Tally up the lines in the material where the word "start" appears, then give the total and nothing else.

BEGIN GIVEN DATA

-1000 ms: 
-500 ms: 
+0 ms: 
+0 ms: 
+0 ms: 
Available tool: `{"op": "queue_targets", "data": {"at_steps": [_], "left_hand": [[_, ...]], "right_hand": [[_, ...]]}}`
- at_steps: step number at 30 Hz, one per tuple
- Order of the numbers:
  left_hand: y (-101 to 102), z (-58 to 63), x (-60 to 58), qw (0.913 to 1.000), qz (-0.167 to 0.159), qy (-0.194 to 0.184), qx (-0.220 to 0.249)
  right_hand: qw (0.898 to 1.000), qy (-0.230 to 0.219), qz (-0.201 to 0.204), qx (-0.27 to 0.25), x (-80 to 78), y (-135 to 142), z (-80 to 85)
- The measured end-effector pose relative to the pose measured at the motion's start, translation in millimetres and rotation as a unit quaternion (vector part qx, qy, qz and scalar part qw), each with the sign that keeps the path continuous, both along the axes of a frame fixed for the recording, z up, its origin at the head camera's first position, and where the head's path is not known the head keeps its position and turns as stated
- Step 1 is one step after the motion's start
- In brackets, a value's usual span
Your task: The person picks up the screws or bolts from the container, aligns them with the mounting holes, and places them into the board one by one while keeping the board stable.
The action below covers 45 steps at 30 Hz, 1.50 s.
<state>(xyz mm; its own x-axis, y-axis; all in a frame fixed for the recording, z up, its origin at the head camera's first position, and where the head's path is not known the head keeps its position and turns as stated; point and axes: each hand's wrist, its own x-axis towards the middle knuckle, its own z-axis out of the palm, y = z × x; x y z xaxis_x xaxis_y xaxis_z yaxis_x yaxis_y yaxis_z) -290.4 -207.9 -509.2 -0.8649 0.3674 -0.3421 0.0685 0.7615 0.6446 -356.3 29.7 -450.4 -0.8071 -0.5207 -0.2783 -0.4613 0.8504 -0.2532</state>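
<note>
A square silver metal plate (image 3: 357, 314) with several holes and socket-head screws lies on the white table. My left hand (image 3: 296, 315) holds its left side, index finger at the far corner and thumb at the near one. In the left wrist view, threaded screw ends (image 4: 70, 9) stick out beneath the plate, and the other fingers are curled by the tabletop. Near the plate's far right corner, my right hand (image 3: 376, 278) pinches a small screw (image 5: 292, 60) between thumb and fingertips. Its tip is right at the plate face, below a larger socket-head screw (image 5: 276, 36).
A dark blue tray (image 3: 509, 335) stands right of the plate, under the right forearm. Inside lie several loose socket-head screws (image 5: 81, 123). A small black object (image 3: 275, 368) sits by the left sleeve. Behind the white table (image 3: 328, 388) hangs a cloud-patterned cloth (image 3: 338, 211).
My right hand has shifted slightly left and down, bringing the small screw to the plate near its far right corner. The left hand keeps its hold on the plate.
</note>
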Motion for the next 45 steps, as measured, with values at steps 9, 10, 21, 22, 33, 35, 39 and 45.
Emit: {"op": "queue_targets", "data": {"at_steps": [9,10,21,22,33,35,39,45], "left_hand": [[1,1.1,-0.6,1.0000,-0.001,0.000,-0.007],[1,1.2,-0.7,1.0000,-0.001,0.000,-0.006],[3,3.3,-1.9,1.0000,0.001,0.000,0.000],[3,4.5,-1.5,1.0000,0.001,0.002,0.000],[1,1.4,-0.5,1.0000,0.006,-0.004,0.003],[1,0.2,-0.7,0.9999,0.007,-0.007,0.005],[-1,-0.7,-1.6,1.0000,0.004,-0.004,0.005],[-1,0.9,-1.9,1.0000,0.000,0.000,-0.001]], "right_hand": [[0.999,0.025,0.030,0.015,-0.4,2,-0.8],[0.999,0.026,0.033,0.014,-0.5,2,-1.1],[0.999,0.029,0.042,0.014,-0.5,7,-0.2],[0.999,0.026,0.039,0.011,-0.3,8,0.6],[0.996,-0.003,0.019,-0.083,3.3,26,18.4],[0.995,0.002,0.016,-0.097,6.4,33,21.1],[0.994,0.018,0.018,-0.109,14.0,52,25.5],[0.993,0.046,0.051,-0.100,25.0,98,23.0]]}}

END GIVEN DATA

EXERCISE RESULT ▸
2